Disputes between the parties resulted in a short-lived business arrangement. Less than two years after the joint venture began, the parties entered into a separation agreement dated August 7, 2006.

On August 7, 2006, at a board of managers’ meeting to discuss dissolution of RCM Biothane, the parties signed the separation agreement, which specifies, “[a]ll documents received by Purchaser and its subsidiaries as part of the asset purchase agreement are to be expeditiously returned to Moser, or in the case of electronic files, erased” and “[a]ll documents and electronic files generated in the pursuit of sales related to manure digestion shall be expeditiously provided to Moser.” It also states, “Biothane will cooperate fully with Moser to facilitate his ability to carry on his business going forward including the expeditious restoration of his computer system independent of Biothane’s computer system and modification of the website to reflect and communicate with RCM Digesters.”

A prior agreement does not appear to give Moser the right to RCM Biothane’s assets. The Limited Liability Company Agreement of RCM Biothane, LLC, specifies that all rights of management are exclusively vested in the board of managers and only RCM Biothane or a designee of the board of managers shall have any rights, title, or interest in RCM Biothane property “of any kind.”

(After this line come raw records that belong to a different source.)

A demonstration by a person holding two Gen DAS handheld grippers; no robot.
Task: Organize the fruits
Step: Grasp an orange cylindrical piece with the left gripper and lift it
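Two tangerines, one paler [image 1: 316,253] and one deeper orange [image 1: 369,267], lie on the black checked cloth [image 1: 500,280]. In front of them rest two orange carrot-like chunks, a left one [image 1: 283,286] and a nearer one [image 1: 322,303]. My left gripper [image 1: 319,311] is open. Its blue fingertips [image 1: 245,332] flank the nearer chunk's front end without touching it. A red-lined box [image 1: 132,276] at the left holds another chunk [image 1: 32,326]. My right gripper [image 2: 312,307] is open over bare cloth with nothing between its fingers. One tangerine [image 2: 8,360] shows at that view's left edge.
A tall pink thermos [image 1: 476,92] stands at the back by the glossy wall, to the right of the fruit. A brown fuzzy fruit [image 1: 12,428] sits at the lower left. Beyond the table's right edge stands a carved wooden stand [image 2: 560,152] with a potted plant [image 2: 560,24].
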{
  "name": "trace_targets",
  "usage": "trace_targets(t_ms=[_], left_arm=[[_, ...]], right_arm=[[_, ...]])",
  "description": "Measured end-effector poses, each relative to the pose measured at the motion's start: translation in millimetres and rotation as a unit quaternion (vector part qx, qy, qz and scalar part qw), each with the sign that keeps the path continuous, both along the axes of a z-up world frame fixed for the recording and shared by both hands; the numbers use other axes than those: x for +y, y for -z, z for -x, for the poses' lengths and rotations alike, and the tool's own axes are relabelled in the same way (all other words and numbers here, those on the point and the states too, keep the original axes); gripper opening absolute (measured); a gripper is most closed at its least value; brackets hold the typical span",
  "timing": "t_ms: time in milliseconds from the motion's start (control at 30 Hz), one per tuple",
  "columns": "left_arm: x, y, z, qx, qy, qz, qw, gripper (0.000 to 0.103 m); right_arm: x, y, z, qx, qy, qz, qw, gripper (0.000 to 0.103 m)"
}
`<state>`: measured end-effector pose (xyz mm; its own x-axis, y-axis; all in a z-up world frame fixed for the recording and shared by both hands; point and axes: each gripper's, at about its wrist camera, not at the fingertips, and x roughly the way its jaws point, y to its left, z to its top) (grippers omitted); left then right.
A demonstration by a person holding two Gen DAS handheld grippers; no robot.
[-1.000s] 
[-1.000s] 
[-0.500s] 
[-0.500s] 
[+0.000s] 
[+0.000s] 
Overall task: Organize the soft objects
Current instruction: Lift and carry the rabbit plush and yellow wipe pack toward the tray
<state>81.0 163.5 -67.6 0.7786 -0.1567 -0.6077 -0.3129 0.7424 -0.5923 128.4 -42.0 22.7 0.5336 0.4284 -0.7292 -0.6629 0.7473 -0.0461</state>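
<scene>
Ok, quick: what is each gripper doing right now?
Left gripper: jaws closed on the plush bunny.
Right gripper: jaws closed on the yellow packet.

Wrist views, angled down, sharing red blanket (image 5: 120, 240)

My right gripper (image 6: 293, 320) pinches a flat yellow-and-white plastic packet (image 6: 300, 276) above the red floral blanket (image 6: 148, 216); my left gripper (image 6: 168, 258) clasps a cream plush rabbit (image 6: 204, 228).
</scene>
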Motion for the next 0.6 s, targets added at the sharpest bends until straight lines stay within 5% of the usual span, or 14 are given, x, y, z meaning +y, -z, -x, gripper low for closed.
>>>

[500]*500The Biothane parties claim that Moser repudiated the separation agreement shortly after it was reached. Emails indicate that Moser repeatedly told employees of Biothane that he viewed the agreement as void or incomplete. The Biothane parties claim Moser continued to operate RCM Biothane well after the separation agreement was signed.

B.

On September 20, 2006, the Biothane parties commenced the present action alleging trademark infringement in violation of 15 U.S.C. § 1125(a), unfair competition, breach of contract, breach of the covenant of good faith and fair dealing, breach of fiduciary duties, and fraud. The defendants, Moser and RCM Digesters, filed a counterclaim and third party complaint alleging fraud, breach of contract, violation of the Anticybersquatting Act, 15 U.S.C § 1125(d), trademark infringement in violation of 15 U.S.C. § 1125(a), misappropriation of trade secrets, and unjust enrichment.

On October 11, 2006, James C. Duda, attorney for the Moser and RCM Biothane, sent a “litigation hold” letter to R. James Kravitz, attorney for the Biothane parties. The relevant portion of the letter states:

As you know, the laws and rules prohibiting destruction of evidence apply to electronic data with the same force as they apply to other kinds of evidence. This letter is to remind you to ensure that your clients, [the Biothane parties], have been mindful of and have taken proactive steps to ensure preservation of relevant electronic evidence associated with this matter pending its resolution. Your clients’ preservation obligations include, at a minimum, the following:
• Identifying those individuals and entities currently or formerly associated with JOHI, Biothane Corporation, and/or RCM Biothane, including but not limited to [specified individuals], who potentially possess or control, or possessed or controlled, relevant recorded information, whether in electronic or hard-copy form, and taking steps to ensure that all recorded information potentially relevant to JOHI’s claims and defenses and any potential counterclaims or defenses that [the RCM parties] might raise, wherever that material may be found, are identified and preserved pending resolution of this matter....

(emphasis in original). On October 20, 2006, Duda sent another letter reminding Biothane to preserve “all electronic data pertaining to any and all activities of RCM Biothane LLC, RCM Digesters, Inc. and Mark Moser.”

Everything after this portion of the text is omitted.